(Gaudium Press) Publica el escritor Philippe Maxence en Le Figaro un interesante análisis titulado “Las tres decisiones históricas de Benedicto XVI”, no sin antes hacer la resalva de que “llevará tiempo para poder apreciar adecuadamente el alcance de la obra de Benedicto”, a quien pinta de sus épocas de prefecto como un hombre con “una especie de timidez”, pero un “cardenal sonriente”.
Afirma que entre Juan Pablo II y Ratzinger la colaboración era más que estrecha: “Los roles parecían divididos. El Papa [polaco] se encargaba casi directamente del escenario, las multitudes, los viajes, la evangelización de los pueblos y naciones. Hechos que, aunque alabados por el mundo, seguían siendo polémicos para algunos creyentes, como los encuentros interreligiosos de Asís o el beso del Corán. El cardenal, por su parte, se encargaba del trabajo de oficina, las explicaciones de la doctrina católica, la creación de un catecismo universal y de ajustar bien las encíclicas papales para evitar las interpretaciones heterodoxas”, labor que era una “fina costura artesanal”.
Llegado al solio de Pedro, Ratzinger quiso “depurar las responsabilidades derivadas del Concilio Vaticano II. El día 22 de diciembre de 2005, pronunció un histórico discurso en el que contrastó dos interpretaciones del Concilio. La que entiende el Vaticano II como ruptura con el pasado, y la que lo inserta en la continuidad de una siempre necesaria renovación. La segunda, por supuesto, era su preferencia y constituía su política. Representaba un intento de rescatar al Concilio; no de cuestionarlo, y ni siquiera tratar de evaluar sus conquistas. Sin embargo, fue como una deflagración”.
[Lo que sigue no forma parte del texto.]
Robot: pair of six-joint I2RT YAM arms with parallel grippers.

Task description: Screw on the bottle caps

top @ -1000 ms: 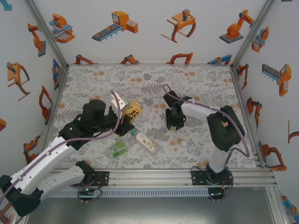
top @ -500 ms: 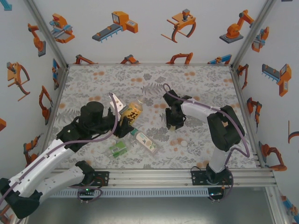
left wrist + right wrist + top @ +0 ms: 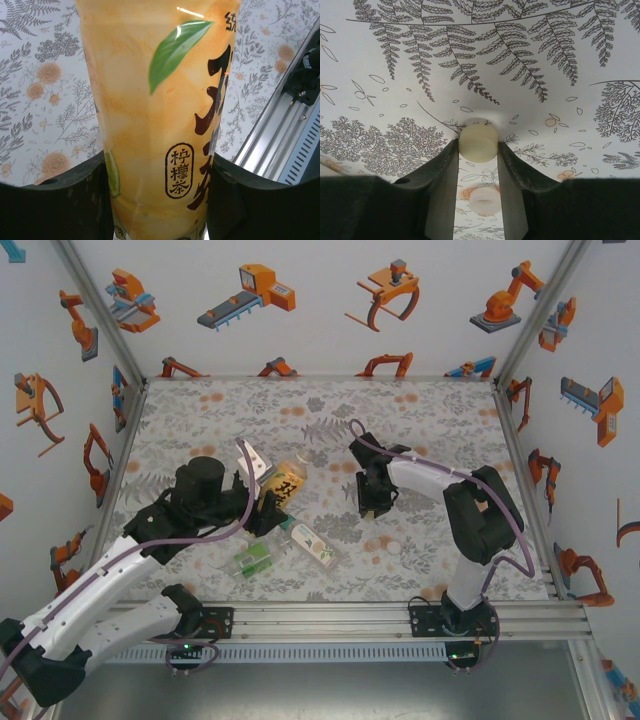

La continuidad con la tradición para corregir abusos litúrgicos
“En otro gesto histórico, Benedicto XVI decidió poner fin a la disputa litúrgica derivada del cambio del rito de la Misa en 1969. Joseph Ratzinger ya venía trabajando en esta dirección desde hacía décadas. Con su motu proprio Summorum Pontificum, recordó que la misa antigua nunca había sido prohibida y que cualquier sacerdote podía celebrarla. Se creía que se trataba simplemente de un deseo de reconciliación con la Fraternidad San Pío X. Si no este deseo faltaba –como se demostró en 2009 al levantar las excomuniones de los obispos consagrados por Mons. Lefebvre – no era el primero. En la mente de Benedicto XVI, el conocimiento de la antigua liturgia debería permitir corregir las deficiencias de la nueva y restaurar el arte de celebrar de los sacerdotes en la gran tradición de la Iglesia latina. ¿Una apuesta? Sí, pero una apuesta exitosa, porque las nuevas generaciones de sacerdotes retomaron con alegría la misa antigua y revisaron su forma de celebrar la nueva”.
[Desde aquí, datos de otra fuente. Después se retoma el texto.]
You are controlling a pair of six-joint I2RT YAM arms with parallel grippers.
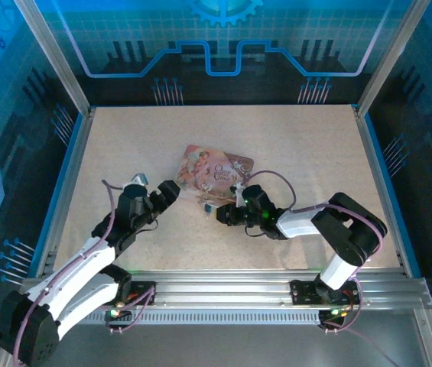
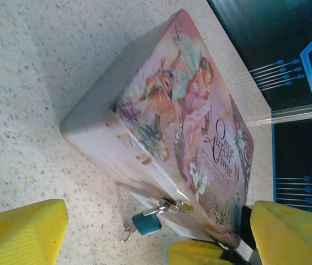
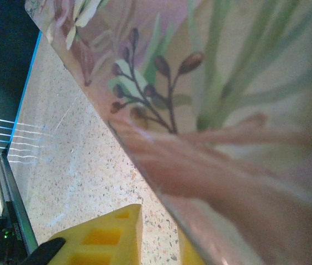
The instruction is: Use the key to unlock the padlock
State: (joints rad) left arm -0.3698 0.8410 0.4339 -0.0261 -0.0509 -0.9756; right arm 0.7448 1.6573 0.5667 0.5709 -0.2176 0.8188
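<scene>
The padlock [image 2: 146, 222], small with a blue body and a silvery shackle, hangs from the hasp of a pink picture tin [image 2: 189, 127] on its front side. The key [image 2: 125, 234], a tiny metal piece with a ring, sticks out at the padlock's lower end. My left gripper [image 2: 156, 245] is wide open, its yellow fingers [image 2: 23, 232] either side of the padlock and short of it. My right gripper [image 3: 164, 248] is narrowly open at the tin's corner, with bare table in the gap. From above, the padlock [image 1: 209, 206] lies between the left gripper [image 1: 160, 184] and the right gripper [image 1: 223, 215].
The pink tin [image 1: 216, 170] lies in the middle of the speckled table [image 1: 292, 138]. One yellow finger of the right gripper [image 2: 200, 254] pokes in just right of the padlock. Blue rails and framed walls [image 1: 70, 176] border the table.
</scene>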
También habla del éxito de Ratzinger al recoger a muchos ex anglicanos, “herederos de un rico patrimonio litúrgico y artístico”, en el seno de la Iglesia.
En estos puntos Maxence contrapone la obra de Ratzinger y del actual Pontífice: “Al lanzar a la Iglesia por el camino sinodal, el Papa Francisco ha puesto fin definitivamente a cualquier interpretación de continuidad referente al Vaticano II. Su motu proprio Traditionis custodes intentó anular el Summorum Pontificum, prohibiendo la celebración de la misa tradicional en nombre del mismo Concilio. Por mucho que los obispos anglicanos se sigan convirtiendo al catolicismo, los ordinariatos creados para acogerlos ya no son un camino privilegiado y una clara respuesta a la desviación del ecumenismo”.
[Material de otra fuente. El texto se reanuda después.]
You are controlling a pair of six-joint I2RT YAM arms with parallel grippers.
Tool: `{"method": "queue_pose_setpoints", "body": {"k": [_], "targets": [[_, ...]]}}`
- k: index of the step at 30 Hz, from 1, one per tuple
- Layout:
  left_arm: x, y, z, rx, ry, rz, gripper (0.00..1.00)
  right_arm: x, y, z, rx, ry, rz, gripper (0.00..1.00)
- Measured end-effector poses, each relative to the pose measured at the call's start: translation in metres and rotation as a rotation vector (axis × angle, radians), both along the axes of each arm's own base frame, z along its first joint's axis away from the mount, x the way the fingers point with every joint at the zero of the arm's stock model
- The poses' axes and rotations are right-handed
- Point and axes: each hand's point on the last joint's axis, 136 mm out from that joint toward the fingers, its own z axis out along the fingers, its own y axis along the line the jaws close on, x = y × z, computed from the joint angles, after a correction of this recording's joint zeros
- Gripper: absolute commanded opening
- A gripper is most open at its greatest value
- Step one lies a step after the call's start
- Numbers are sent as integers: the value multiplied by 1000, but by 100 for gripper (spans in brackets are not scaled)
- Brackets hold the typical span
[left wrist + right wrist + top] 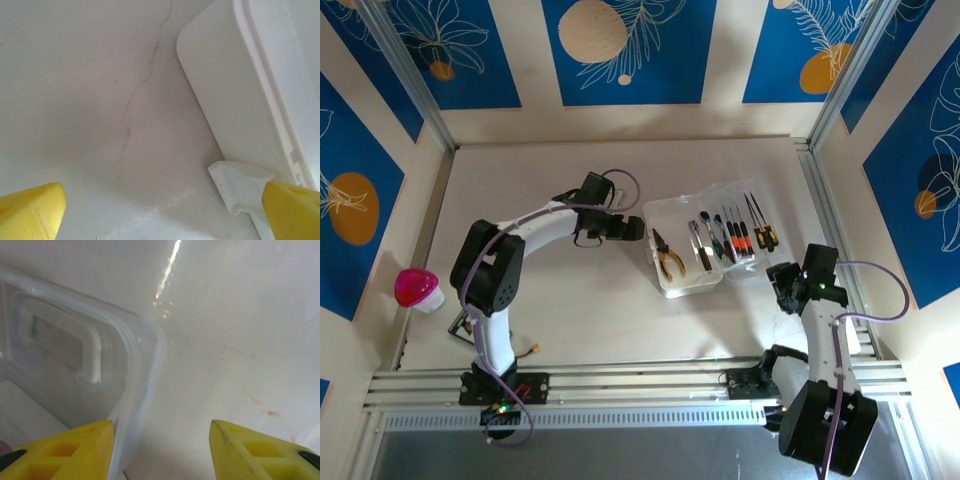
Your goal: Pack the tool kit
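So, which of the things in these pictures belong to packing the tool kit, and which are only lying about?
Belong to the job:
- clear plastic case, lying open
- yellow-handled pliers
- smaller pliers
- screwdrivers

Only lying about:
- pink ball, far left by the wall

Case (677,214) clear, milky white close up. Pliers (668,262) have yellow handles; screwdrivers (740,238) are orange and black. Fingers (31,211) yellow. Table (580,310) cream with a thin brown vein. Walls (450,50): blue panels with white leaf outlines and orange discs. Ball (416,284) pink.
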Motion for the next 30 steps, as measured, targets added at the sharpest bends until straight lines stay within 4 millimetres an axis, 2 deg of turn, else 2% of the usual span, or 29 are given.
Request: {"method": "queue_pose_setpoints", "body": {"k": [10,13,17,23,28,30], "targets": [[-3,-4,0,-3,3,-9,100,20,-17,-8,-18,-16,-38,44],[-4,-5,0,-4,6,-6,100,25,-20,-11,-23,-20,-41,36],[-5,-8,-1,-11,16,-7,100,32,-24,-15,-35,-23,-42,29],[-8,-15,-16,-9,40,-18,100,41,-24,-16,-47,-41,-20,17],[-6,-19,-20,-18,50,-24,100,48,-25,-17,-77,-55,9,0],[-4,-21,-20,-23,54,-21,100,51,-26,-17,-98,-59,22,0]]}}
“Está claro que la obra teológica de Benedicto XVI es de gran calidad y refinamiento. Seguramente, algún día la Historia aclarará las condiciones reales de su renuncia. Sobre todo, es posible que su pontificado pase por el tamiz del Evangelio, que dice que la semilla que cae en tierra debe morir para dar fruto. Así, entre los jóvenes sacerdotes alimentados con la leche de Summorum Pontificum se encuentra, sin duda, el Papa del mañana. ¿Benedicto XVII?”, concluye el editor de L’Homme Nouveau.